Een lange weg te gaan
De dreiging van alweer een aanval op de reeds verwoeste regio helpt de over Noord-Irak verspreide Yazidi-vluchtelingen niet om optimistisch te kijken naar de toekomst en mogelijkheden om naar huis terug te keren. “Gedoe” tussen de verschillende partijen die de controle over de regio opeisen helpt het volk ook beslist niet. Afgezien van een paar kleine NGO’s doet ook “het Westen” evenmin iets om het lijden van een reeds getraumatiseerd volk te verminderen, hoewel het de Yazidi’s nog regelmatig in haar media toont.

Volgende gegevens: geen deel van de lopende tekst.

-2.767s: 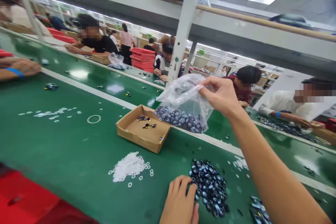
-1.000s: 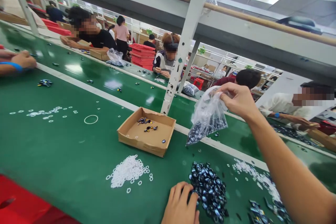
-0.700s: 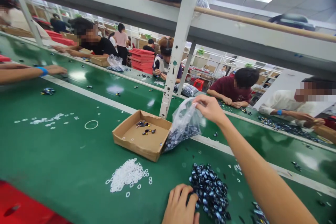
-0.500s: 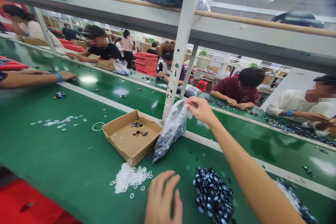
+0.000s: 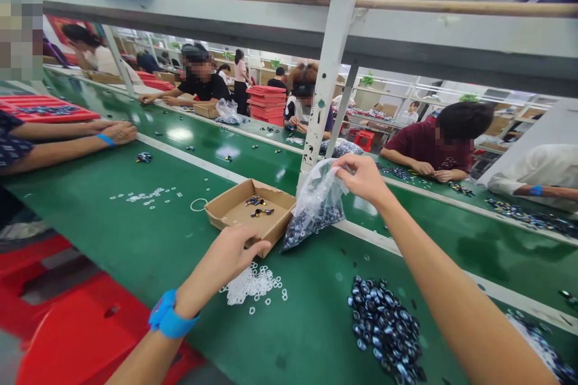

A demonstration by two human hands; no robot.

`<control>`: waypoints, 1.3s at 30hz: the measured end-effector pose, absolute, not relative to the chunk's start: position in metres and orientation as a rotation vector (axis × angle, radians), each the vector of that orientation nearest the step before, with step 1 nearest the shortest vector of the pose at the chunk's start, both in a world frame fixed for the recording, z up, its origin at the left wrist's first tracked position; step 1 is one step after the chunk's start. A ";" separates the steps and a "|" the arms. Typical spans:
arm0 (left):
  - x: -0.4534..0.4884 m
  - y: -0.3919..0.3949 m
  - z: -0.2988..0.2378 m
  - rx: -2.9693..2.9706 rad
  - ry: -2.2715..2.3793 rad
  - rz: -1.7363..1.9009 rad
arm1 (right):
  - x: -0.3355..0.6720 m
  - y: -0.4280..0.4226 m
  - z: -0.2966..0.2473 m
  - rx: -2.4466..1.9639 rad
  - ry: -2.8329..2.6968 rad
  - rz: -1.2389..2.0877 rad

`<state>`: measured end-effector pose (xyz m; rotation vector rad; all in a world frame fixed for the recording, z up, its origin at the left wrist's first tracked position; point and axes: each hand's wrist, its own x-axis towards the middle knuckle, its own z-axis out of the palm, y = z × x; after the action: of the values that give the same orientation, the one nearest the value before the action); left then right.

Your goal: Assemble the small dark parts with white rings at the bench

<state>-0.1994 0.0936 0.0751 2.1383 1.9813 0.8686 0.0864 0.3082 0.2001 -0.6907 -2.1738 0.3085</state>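
My right hand [image 5: 363, 179] pinches the top of a clear plastic bag [image 5: 316, 204] that holds small dark round parts. The bag hangs tilted, with its lower end on the green belt beside a shallow cardboard tray [image 5: 248, 212]. A few dark parts lie in that tray. My left hand [image 5: 230, 255], with a blue wristband on the wrist, reaches over a heap of small white rings [image 5: 253, 283] toward the tray's near edge, fingers loosely curled and holding nothing I can see. A pile of dark round parts [image 5: 386, 328] lies on the belt under my right forearm.
A white steel post [image 5: 326, 75] rises just behind the tray and carries a shelf with bags. Scattered white rings [image 5: 147, 197] lie to the left. A red stool [image 5: 85, 331] stands below the belt edge. Another person's forearms [image 5: 67, 138] rest at the left; several people sit across the belt.
My left hand left the dark pile and moved left and forward to the tray. The right hand swung the bag from the right down to the tray's right side.
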 end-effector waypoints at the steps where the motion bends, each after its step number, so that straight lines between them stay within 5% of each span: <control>1: -0.198 0.096 0.078 2.137 1.982 0.887 | 0.089 0.307 0.200 -0.696 -2.172 0.304; 17: -0.204 0.121 0.079 1.967 2.584 0.884 | 0.057 0.289 0.211 -0.802 -2.072 0.141; 29: -0.227 0.183 0.088 1.972 2.462 0.691 | 0.004 0.293 0.206 -0.994 -2.019 -0.008; 39: -0.226 0.199 0.079 2.134 2.224 0.756 | 0.015 0.285 0.152 -1.156 -2.316 0.132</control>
<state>-0.2260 0.1990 0.0788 2.1341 2.2236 0.7555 0.0146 0.2846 0.1516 -1.1563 -2.3157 0.1320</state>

Zorgen over het psychologisch welzijn van de Yazidi’s lijken de laatste prioriteit te zijn van alle betrokken partijen. Terugkeren, herbouwen en veiligheid lijken daarvoor toch wel de basiseisen, en daar ontbreekt het helaas nog aan. Zolang het leeuwendeel van nog in tenten verblijft, en werkloos en ongeschoold blijft, kan deze gemeenschap nauwelijks vooruit. De Yazidi’s hebben duidelijk nog een lange weg te gaan voordat zij van hun trauma’s kunnen genezen.